* [Assigned task]: Please give back only the lines below from the one containing "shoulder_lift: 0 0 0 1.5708" to the one containing "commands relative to", each repeated word for word, both ends included.

Data START

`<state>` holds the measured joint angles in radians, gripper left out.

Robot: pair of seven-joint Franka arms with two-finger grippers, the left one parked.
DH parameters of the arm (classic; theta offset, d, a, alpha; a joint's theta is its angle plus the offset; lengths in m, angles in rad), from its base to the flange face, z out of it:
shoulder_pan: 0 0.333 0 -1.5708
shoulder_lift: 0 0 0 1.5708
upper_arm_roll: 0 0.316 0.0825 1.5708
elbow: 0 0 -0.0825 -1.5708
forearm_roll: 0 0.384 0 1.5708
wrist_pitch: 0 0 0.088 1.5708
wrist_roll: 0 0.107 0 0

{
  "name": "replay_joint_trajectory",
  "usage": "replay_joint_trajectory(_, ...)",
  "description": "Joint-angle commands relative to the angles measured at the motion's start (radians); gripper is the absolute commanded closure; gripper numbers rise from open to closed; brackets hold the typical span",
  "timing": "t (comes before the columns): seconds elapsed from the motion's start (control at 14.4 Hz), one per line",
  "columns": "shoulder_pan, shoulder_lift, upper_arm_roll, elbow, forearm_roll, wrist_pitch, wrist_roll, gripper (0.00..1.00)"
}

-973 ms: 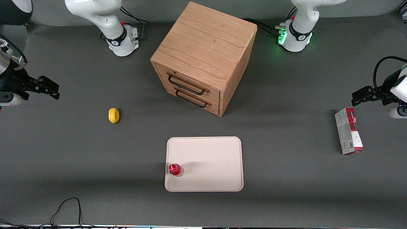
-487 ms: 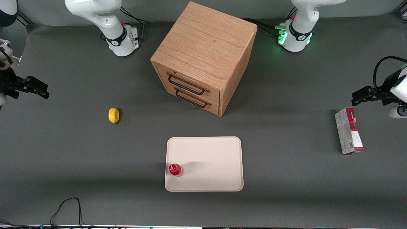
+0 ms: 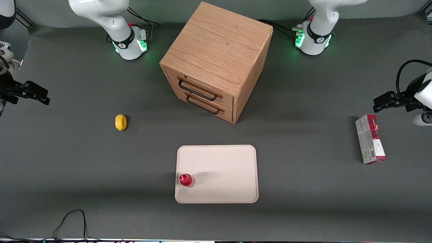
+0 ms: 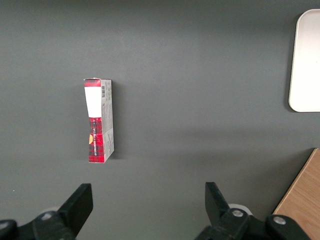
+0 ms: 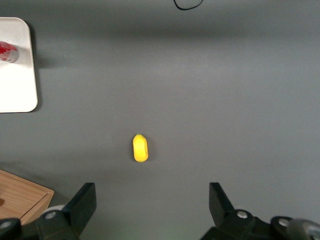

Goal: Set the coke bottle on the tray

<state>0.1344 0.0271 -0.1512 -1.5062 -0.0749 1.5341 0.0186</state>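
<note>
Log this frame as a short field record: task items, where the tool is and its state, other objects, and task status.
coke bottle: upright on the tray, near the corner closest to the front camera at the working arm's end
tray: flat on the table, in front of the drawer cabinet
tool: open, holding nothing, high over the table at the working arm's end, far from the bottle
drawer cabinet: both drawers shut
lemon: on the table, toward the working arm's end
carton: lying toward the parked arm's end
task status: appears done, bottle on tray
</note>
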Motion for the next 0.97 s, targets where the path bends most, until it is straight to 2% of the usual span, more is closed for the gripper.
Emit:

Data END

* [Result]:
shoulder_lift: 0 0 0 1.5708
upper_arm_roll: 0 0.316 0.0825 1.5708
elbow: 0 0 -0.0825 -1.5708
forearm_roll: 0 0.384 0 1.5708
wrist_pitch: 0 0 0.088 1.5708
wrist_roll: 0 0.107 0 0

{
  "name": "replay_joint_trajectory",
  "usage": "replay_joint_trajectory(_, ...)",
  "description": "Joint-angle commands relative to the angles measured at the motion's start (radians); gripper is the absolute commanded closure; gripper numbers rise from open to closed; brackets hold the typical span",

The submitted response is complete.